In most business applications, the heart of an organization's value in the marketplace is their data or the ability to utilize data based on the niche that is being filled in today's world. That realization is what inspired the article I wrote in 2016 called, What Is the Value of Your RESTful API?
Unfortunately, that same data is often considered the last priority to keep in shape from an Information Technology (IT) perspective. Too many times, the tasks around the database are too complex or too time-consuming or require too much offline time that is approved by senior management. This procrastination can have catastrophic results when the day arrives and the database finally crashes.
So, how do so many corporations get into this position?
Where It All Started
It is really not that hard to figure out how things can get off track so easily. A company needs to store data as part of their daily routine and a relational database is often implemented to meet the current need. The database design typically matches the needs of the business in a manner that ranges from simple to modestly complex.
As the needs of the business evolve, additional attributes are added to the database. During this time, an application (or applications) using this data continues to evolve as well. Aside from the casual conversation on archiving data or creating some indexes, the database remains the core of the application — ready to accept new attributes as the business matures.
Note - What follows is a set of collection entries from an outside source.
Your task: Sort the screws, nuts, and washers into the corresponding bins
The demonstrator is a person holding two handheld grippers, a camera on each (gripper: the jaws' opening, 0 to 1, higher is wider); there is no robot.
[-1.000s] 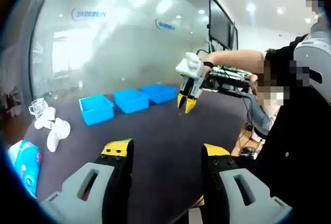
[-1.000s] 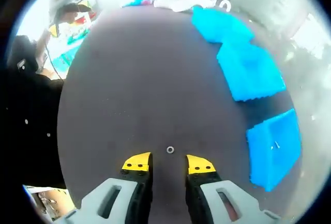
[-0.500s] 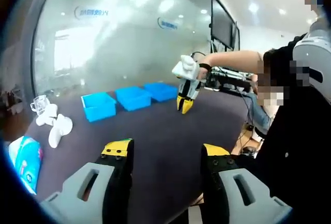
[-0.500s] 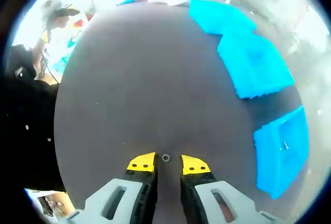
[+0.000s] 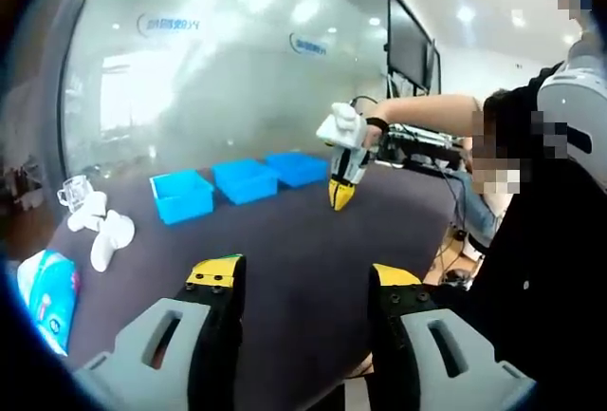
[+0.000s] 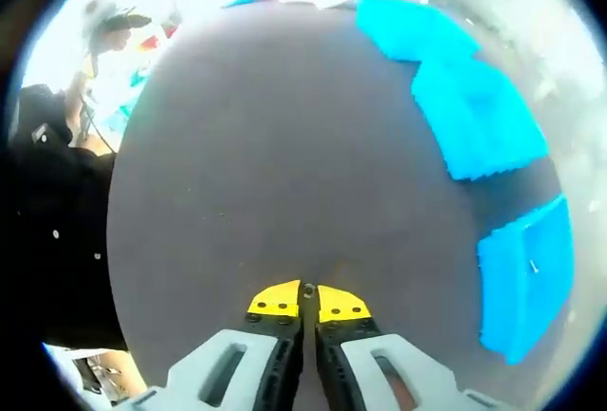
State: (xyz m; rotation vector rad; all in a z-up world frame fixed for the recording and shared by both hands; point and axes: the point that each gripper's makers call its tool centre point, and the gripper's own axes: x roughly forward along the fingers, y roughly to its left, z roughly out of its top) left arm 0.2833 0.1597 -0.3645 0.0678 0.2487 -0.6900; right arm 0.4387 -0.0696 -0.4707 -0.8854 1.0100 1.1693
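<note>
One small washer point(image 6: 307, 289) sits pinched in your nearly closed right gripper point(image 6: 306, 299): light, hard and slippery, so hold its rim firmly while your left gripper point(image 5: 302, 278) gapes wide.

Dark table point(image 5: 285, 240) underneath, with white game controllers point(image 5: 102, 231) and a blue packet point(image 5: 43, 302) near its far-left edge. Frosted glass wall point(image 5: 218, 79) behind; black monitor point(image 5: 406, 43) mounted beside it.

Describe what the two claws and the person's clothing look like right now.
Both the left claw and the right claw have grey slotted fingers capped with yellow tips on black pads. In the left gripper view the right claw carries a white housing. The person wears a black short-sleeved top.
</note>
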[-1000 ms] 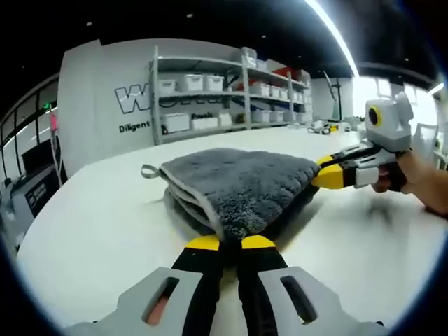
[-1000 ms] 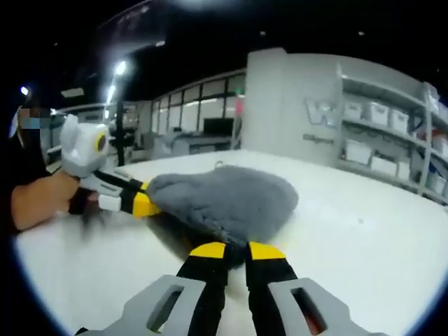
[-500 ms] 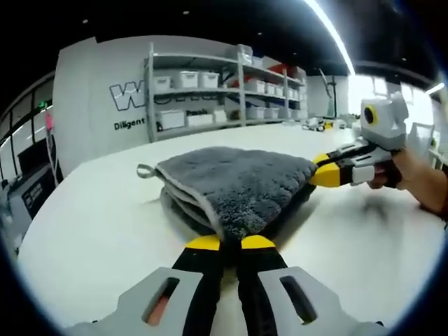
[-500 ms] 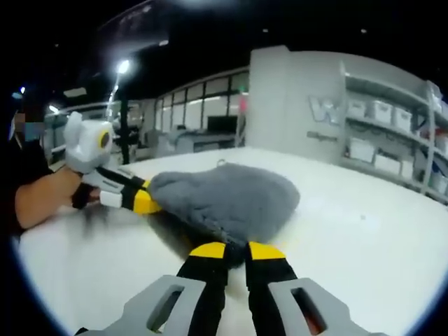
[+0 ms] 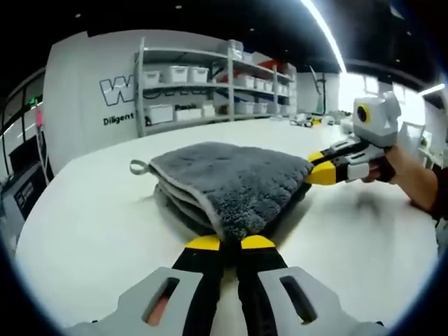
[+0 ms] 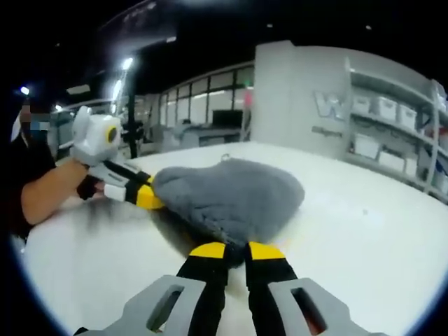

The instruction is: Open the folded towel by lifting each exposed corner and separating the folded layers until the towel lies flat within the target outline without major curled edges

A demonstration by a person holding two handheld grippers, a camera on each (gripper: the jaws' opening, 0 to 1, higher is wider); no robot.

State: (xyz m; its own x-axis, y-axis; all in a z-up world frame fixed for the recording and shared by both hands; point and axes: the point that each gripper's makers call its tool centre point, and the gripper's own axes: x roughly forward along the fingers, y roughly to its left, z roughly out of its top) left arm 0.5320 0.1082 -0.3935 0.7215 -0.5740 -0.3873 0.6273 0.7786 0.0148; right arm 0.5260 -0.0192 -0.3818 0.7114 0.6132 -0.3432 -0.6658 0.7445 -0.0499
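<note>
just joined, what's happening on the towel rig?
A person holds tongs in each hand, unfolding a grey towel on a white table. The left tongs are shut on the towel's near corner; the right tongs are shut on another corner. The top layer is lifted off the folded layers beneath, which are still stacked. The towel is not flat yet.

We see the towel (image 5: pixel 231 182) folded on the table (image 5: pixel 91 231), a loop (image 5: pixel 138 167) at its far left corner; our left hand-held gripper (image 5: pixel 231 243) grips its near corner, our right hand-held gripper (image 5: pixel 318 171) its right corner; shelves (image 5: pixel 210 84) stand behind the table
</note>
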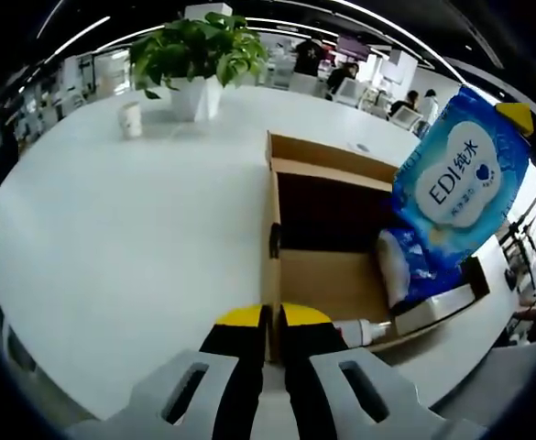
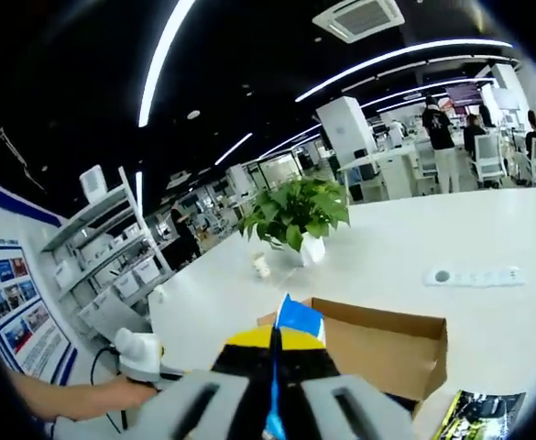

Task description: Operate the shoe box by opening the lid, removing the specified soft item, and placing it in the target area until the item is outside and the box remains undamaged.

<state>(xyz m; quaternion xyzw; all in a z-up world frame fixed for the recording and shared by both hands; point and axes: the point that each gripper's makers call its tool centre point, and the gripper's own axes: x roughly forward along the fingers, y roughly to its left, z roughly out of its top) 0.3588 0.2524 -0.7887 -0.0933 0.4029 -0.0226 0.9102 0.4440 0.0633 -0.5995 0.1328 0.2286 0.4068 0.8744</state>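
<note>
1. Centrally in the left gripper view, the brown cardboard box (image 1: 327, 275) lies open on the smooth white table (image 1: 130, 247), its dark inside showing.
2. At upper right, the glossy blue wipes pack (image 1: 463, 174) hangs above the box.
3. At bottom centre, the left gripper (image 1: 271, 321) has its yellow-tipped jaws clamped on the box wall.
4. Low in the right gripper view, the right gripper (image 2: 275, 341) pinches the pack's thin edge.

One box (image 1: 322, 275), two wipe packs (image 1: 460, 174), one plant (image 1: 199, 50), one cup (image 1: 131, 119).
</note>
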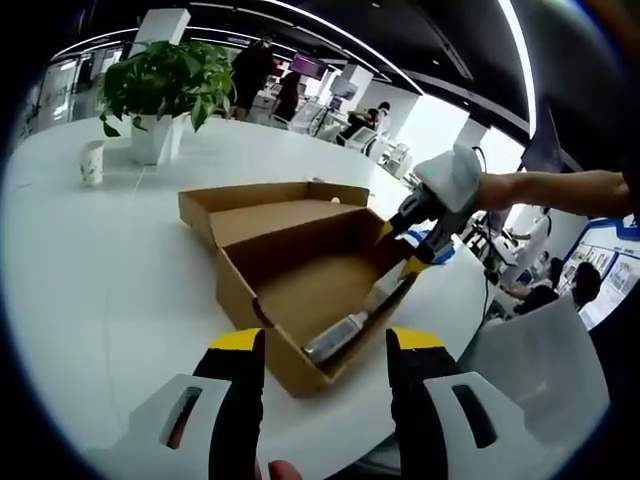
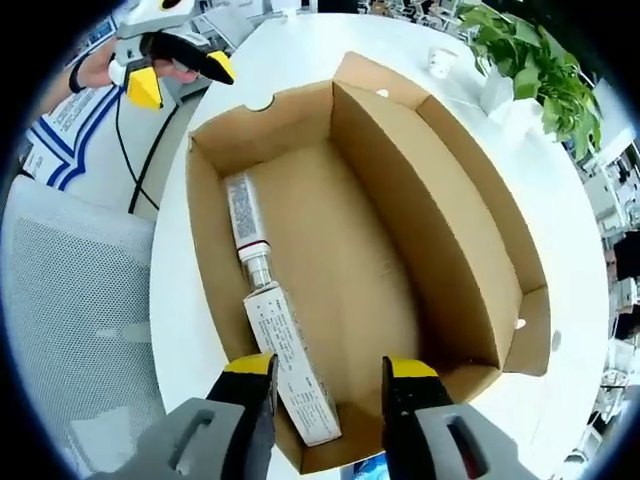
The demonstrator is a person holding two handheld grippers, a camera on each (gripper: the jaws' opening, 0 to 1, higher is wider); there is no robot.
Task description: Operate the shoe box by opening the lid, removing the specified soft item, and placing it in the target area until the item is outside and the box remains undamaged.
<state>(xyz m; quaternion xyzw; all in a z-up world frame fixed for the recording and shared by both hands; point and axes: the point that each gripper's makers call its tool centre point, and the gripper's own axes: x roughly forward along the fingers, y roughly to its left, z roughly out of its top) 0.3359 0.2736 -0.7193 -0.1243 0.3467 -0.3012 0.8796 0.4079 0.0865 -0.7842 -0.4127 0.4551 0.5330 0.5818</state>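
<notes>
Cardboard shoe box [image 2: 400,230] stands open on the table [image 1: 110,270], lid back. The tube [image 2: 250,225] lies inside, along the wall, not yet removed. My right gripper [image 2: 328,385] hovers above, jaws wide, empty; my left gripper [image 1: 325,350] likewise.

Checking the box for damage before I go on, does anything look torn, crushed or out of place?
Nothing stands out. The shoe box sits open on the white table with walls and lid flap looking intact. A tube and a small carton lie end to end along one inner wall.
</notes>
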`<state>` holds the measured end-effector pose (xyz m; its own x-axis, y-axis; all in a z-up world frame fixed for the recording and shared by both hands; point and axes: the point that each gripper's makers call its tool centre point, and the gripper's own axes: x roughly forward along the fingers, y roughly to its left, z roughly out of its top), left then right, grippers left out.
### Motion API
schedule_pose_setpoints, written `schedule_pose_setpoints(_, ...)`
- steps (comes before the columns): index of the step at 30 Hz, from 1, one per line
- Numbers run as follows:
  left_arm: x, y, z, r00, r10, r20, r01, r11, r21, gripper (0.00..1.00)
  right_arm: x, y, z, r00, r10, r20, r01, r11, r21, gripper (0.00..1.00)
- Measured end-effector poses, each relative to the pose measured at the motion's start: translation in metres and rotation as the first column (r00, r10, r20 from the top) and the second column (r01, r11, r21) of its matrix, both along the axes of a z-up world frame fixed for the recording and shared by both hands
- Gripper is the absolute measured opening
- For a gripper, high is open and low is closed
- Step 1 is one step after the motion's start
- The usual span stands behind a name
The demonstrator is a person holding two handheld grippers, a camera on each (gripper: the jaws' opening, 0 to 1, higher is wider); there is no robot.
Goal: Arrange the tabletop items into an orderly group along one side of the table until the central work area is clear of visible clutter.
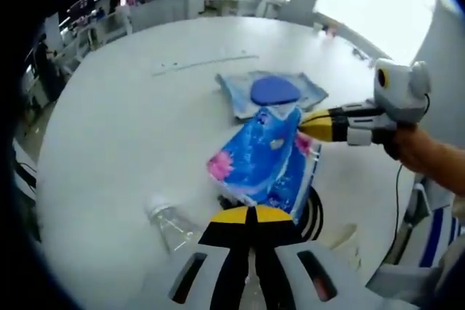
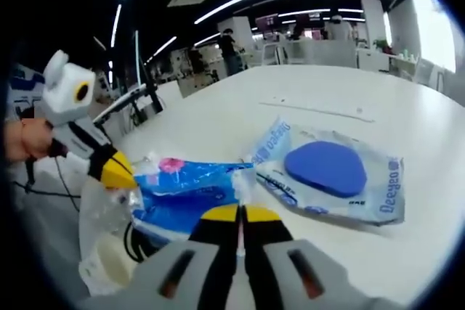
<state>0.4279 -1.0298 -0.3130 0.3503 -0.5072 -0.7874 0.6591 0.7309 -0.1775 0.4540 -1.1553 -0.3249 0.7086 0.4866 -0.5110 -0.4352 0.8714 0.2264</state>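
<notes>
Yellow-tipped jaws of the left gripper [image 1: 252, 215] rise from the bottom of the left gripper view, pressed together on the lower edge of a blue printed plastic bag [image 1: 263, 157] — a glossy packet with pink flower patches. Just beside the jaws on the left, a clear plastic bottle [image 1: 168, 226] lies on its side on the white table [image 1: 131, 114]. On their other side a black cable loop [image 1: 314, 215] curves out from under the bag.

Across the bag, the right gripper [image 1: 305, 125] comes in from the right with a hand [image 1: 418, 147] behind it; its yellow tips are closed on the bag's far upper edge, so the packet is stretched between the two tools.

In the right gripper view the same thing shows from the other end: the right gripper's jaws [image 2: 240, 217] meet on the blue bag [image 2: 185, 194], and the left gripper [image 2: 116, 170] grips the bag's opposite end at the left, above a crumpled clear plastic sheet [image 2: 102, 245].

Beyond the bag lies a flat clear pouch [image 2: 330, 179] with blue lettering, holding a rounded blue pad [image 2: 325, 168]; the pouch touches or slightly underlaps the bag's far end. Farther off, a thin pale strip [image 1: 207, 63] lies on the tabletop, well apart from everything else — and behind it, desks and bright windows.
</notes>
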Motion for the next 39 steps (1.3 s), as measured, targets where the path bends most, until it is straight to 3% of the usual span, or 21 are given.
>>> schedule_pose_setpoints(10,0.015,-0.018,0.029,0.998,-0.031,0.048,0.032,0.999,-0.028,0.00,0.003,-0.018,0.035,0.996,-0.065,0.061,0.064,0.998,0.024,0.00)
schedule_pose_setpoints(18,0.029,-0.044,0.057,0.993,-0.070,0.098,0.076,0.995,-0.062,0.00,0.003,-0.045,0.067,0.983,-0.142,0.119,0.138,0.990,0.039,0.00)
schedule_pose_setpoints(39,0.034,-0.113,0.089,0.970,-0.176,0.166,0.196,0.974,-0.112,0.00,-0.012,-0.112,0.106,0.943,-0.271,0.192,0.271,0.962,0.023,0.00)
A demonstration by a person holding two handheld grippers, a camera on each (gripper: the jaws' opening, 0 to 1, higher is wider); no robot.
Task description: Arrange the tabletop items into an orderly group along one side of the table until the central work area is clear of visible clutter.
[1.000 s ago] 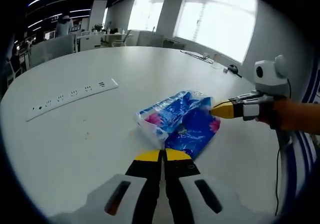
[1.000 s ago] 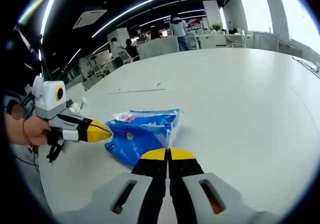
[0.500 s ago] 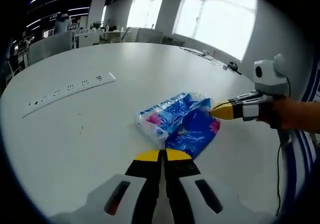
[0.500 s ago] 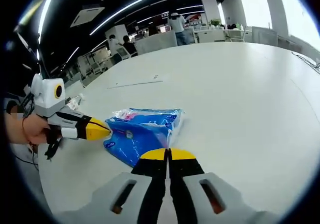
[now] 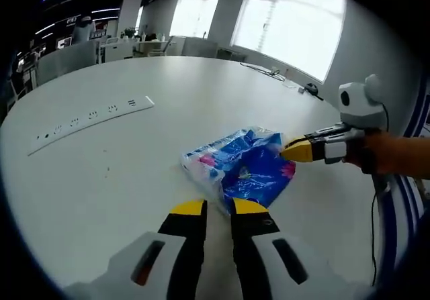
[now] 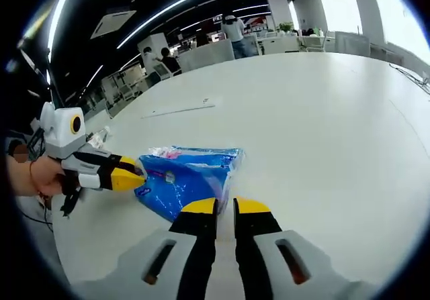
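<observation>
In the left gripper view, my left gripper point(image 5: 218, 207) sits at 6 o'clock, its jaws slightly spread and empty, tips just short of the blue tissue pack point(image 5: 240, 166) at centre. In the right gripper view, my right gripper point(image 6: 224, 206) shows the same narrow gap, tips touching or just beside the pack's near edge; I cannot tell which. The soft wrapper is loose, so in my judgement a shallow pinch could catch film alone and let the pack slip or tear. At 10 o'clock in the left gripper view the power strip point(image 5: 87, 122) lies well apart on the table point(image 5: 101, 186), still near the central area.
</observation>
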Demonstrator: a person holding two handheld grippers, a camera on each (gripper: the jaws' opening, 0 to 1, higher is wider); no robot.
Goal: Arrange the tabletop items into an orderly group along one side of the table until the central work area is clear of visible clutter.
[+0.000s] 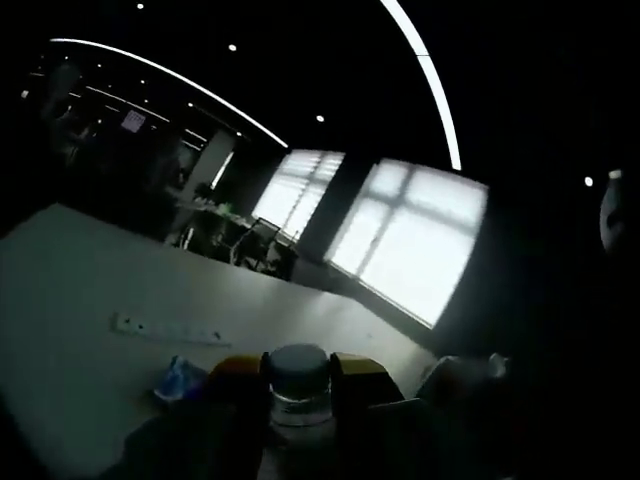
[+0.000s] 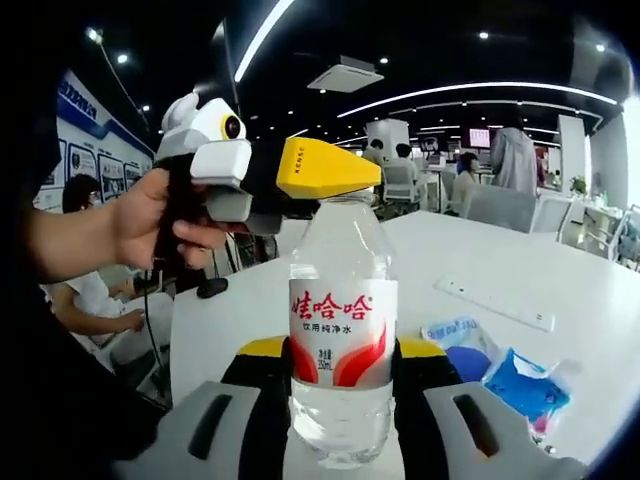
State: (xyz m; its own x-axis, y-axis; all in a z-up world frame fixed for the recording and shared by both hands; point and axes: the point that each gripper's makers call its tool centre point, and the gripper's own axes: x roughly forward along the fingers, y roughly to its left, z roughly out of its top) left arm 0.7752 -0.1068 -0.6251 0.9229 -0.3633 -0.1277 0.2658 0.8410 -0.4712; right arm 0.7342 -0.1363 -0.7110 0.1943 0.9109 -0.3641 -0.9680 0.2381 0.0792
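Here the right gripper (image 2: pixel 342 400) clamps the water bottle (image 2: pixel 343 330) body while the left gripper (image 2: pixel 325 190) clamps its cap (image 1: pixel 299 367)

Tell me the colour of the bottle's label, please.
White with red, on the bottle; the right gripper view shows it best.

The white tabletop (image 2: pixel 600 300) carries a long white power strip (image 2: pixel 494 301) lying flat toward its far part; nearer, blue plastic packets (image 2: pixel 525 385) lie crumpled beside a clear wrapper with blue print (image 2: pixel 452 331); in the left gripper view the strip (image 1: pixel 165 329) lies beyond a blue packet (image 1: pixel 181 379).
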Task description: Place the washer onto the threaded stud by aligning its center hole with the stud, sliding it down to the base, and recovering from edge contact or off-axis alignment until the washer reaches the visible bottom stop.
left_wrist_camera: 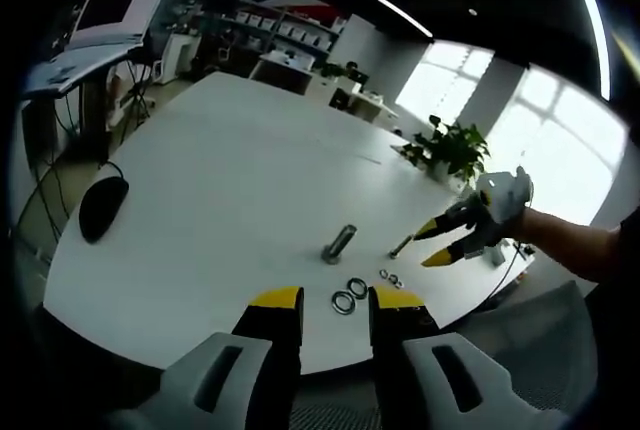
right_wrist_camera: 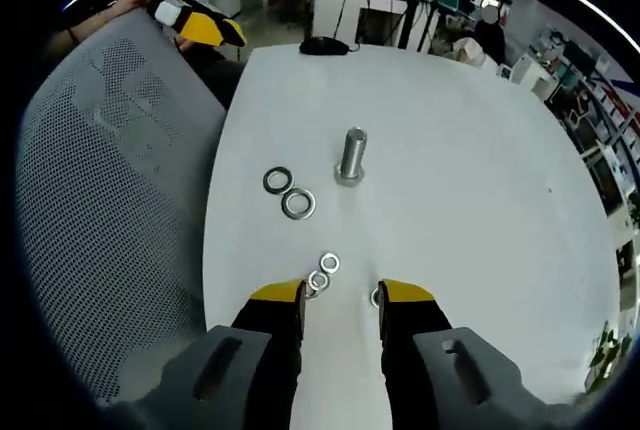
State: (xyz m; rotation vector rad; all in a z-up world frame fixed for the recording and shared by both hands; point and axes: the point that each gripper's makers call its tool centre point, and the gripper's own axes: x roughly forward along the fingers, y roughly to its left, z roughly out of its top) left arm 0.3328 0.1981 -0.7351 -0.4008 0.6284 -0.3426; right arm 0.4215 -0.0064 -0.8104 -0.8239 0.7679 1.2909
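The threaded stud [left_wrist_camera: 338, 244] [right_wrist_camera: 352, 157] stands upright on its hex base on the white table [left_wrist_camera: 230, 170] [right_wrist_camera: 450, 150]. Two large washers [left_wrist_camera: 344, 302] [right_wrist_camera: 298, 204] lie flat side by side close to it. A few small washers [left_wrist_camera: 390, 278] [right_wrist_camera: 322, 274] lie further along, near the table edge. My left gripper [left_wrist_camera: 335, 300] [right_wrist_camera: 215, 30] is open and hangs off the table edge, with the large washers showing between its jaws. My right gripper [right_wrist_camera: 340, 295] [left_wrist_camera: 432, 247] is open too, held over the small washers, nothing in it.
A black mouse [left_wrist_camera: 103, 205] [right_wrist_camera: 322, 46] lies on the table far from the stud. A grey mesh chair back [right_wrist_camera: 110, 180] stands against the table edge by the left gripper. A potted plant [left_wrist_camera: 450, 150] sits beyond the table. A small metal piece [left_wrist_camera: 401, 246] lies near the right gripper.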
With changes in front-end technology, decisions are made to re-write or replace the legacy application with something that is new, perhaps responsive, that will help the business be more efficient, driving productivity and (hopefully) revenue. In almost every case, the design team realizes the need to keep the old application in place while the new application is being built - almost always leaving the original database design in place.
The World of Microservices
Through iterations of clients, the concept of microservices arrived with a headful of steam. The microservice concept allowed application-server business logic to be separated and managed in smaller codebases. As a result, updates to microservice A do not need to worry about microservice B — especially with API versioning in place. A huge sigh of relief could be heard from back-end developers who no longer have to juggle coordinating complex releases loaded with dependencies.
However, what the development team realized is that isolating the data for each microservice isn't as easy as spinning up a new microservice. The program code could be isolated, but the data dependencies at the database level were not something that could be easily solved. Microservice A needed data from tables that were part of microservices B through E, F or maybe even G. Like before, that central database remained in place — but now, there are several microservices connecting to the database instead of the single monolith application.
The Database: Redundant and Often Not Changed
To combat the growing needs from the microservices, the database is often upgraded to better hardware, additional indexes added (where they make sense) and even the concept of clustering is introduced. Under the covers, the same database (which has grown quite large at this point) remains.
The complexity of the database puts IT in a tough position. The desire is to break the legacy database into smaller schema or designs, but the dependencies at the data, application, and business layer serve as blockers. The effort to make the number of changes (which can often be considered to be of massive scale) competes with a list of features that are priorities to the business. In most prioritization meetings, feature work typically wins over technical debt - especially when it is considered the type of work which can impact end-users doing their daily tasks.
When the Database Finally Crashes
Organizations can only look the other way so long before that legacy database takes a turn for the worse. The most recent scenario I can recall is when the amount of storage available for the database became less than what was needed for scheduled database processing. When the process no longer had physical storage to utilize, a flurry of corruption began to pass through the current database instance — as well as the clustered instances put into place for fault tolerance purposes.
Regardless of the cause, when the database finally crashes, the organization finds itself in a doomed state. Until the database is restored, the applications and services which depend on the back-end technology are unusable. The corporation itself must find a way to attempt to do business while IT determines and executes a plan of attack.
The Odds Are Against You
According to the Federal Emergency Management Agency (FEMA), 40% of businesses fail to recover from a disaster. Another 25% fail within one year after a disaster. For smaller businesses, 90% do not survive two years after being faced with a disaster.
While these statistics cover a wide array of "disasters," a technology-based disaster certainly can provide the same (if not worse) type of impact as a natural disaster — especially when the recovery time is based in days instead of minutes or hours. The key in every case is to put safeguards in place to mitigate the risks. Secondly, a business continuation plan should be completed and exercised on a routine basis.
It is the responsibility of IT professionals to maintain their applications, databases, and systems. This includes keeping an eye on existing systems, making sure the necessary steps are taken in order to keep a healthy application server presence. I always recommend a 20% allocation of time be focused on maintenance and technical debt items in tasks. However, this requires buy-in from senior management, product owners and the business itself.
It is not a question of "if" something like a database crash is going to happen, it is always a question of "when" it will happen.